My thoughts are that nobody seems to be taking this seriously and the markets are an indication of just that. But when things aren't taken seriously, that's when big surprises often occur. If not this time, then sooner or later there's going to be a problem - just like the machine eventually breaks and stops working if you ignore the warning signs.


----------



## CanOz (7 October 2013)

Smurf1976 said:


> So far as I can tell, nobody outside US political circles seems to be taking the current US Government partial shutdown seriously. Everyone seems to be just assuming that a solution will be found and that a default will not occur.
> 
> The overall situation with US government finances seems to be akin to a machine etc that is wearing out. First it works perfectly. Then it gets hard to start, but after a couple of tries the engine springs to life. Slowly but surely it gets harder and harder. Then the day comes when it just won't go no matter what you do.
> 
> ...




Seeing the markets everyday intrday, i can say that we have a big range and we get to the lower end of the range and the shorts get scared and we trade to the higher side of the range....We get to the higher side of the range and the longs panic and we trade to the lower side of the range....This is not apparent on every market but its evident on a few a i trade. The market is not confident and is acting like its uncertain...


----------



## havaiana (8 October 2013)

I think you barely ever see a big reaction from the market when something is happening that everyone is expecting. The government shutdown was not unexpected, so there was no big reaction, people expected it and expect it to get solved. They also expect the debt ceiling will come down to the last minute again but that it will eventually get done. Only if peoples expectations change that it won't be solved will we see a big reaction. Things are becoming a little bit more uncertain now but I think the markets are stil more looking toward the taper than the shutdown and debt ceiling before deciding on their next move.

Also keep in mind that the media will be talking about the worst possible scenario and the end of the financial world etc when in reality is is extremely unlikey to happen, at least in the short term to medium term, from the reporting on it you would think the shutdown was unexpected when in reality I reckon nearly everyone expected it was very likely. Most market participants are judged on how much they are making now and even if they think things are going to come crashing down they will keep doing what they do in the mean time.


----------



## Knobby22 (8 October 2013)

Check out Kohlers graph on the debt ceiling, very interesting.
http://www.abc.net.au/news/business/kohler-report/


----------



## havaiana (8 October 2013)

Knobby22 said:


> Check out Kohlers graph on the debt ceiling, very interesting.
> http://www.abc.net.au/news/business/kohler-report/




Thank you, that is a far better example of the media fear mongering I was talking about than I could have come up with myself.

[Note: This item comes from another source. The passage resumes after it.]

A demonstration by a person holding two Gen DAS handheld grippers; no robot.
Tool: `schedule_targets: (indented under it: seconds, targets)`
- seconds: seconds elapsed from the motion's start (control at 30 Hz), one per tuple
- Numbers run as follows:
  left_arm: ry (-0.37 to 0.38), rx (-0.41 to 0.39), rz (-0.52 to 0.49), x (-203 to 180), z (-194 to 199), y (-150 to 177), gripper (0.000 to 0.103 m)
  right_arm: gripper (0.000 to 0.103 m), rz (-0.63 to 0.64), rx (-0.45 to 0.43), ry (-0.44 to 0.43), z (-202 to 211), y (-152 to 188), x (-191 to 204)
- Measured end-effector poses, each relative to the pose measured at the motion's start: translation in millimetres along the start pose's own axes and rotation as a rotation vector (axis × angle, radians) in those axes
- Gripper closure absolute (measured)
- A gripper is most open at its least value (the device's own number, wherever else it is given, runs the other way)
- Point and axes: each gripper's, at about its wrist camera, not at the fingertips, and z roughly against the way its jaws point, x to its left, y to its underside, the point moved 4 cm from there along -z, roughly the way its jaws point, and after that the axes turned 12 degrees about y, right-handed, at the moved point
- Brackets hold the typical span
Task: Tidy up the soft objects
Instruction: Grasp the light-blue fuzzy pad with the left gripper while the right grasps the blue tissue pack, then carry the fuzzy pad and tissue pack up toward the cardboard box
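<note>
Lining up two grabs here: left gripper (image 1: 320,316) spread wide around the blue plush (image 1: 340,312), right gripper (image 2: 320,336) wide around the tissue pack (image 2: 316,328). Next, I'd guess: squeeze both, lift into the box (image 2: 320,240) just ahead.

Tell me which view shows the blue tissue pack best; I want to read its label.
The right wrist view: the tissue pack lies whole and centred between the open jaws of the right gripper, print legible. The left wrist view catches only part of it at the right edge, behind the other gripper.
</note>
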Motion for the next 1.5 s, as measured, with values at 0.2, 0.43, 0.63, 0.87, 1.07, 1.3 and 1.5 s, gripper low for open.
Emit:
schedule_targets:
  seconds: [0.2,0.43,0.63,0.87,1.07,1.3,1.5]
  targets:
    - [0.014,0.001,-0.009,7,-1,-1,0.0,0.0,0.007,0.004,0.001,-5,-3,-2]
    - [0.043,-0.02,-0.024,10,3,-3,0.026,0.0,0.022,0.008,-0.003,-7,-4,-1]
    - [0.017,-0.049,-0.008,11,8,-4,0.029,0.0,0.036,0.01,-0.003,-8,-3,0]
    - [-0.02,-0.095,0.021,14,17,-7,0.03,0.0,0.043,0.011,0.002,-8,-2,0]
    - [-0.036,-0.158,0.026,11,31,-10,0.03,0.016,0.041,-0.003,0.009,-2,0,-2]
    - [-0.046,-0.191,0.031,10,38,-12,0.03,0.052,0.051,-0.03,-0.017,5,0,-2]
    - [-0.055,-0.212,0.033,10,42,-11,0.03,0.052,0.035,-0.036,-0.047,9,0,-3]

Thing is, when people are employeed and paid based on how many people view their 'information' or forecasts rather than how accurate or useful the 'information' or forecasts actually are, it creates a pretty big conflict of interest.

If you are managing a media company do you put on the guy who is going to give interesting but **** forecasts that will give you great ratings or the guy that is going to give great but boring forecasts and get you **** ratings.


----------



## Lone Wolf (8 October 2013)

havaiana said:


> Thank you, that is a far better example of the media fear mongering I was talking about than I could have come up with myself.




I fully agree that the media will blow anything out of proportion simply because it's good business to make every little issue seem like a big issue.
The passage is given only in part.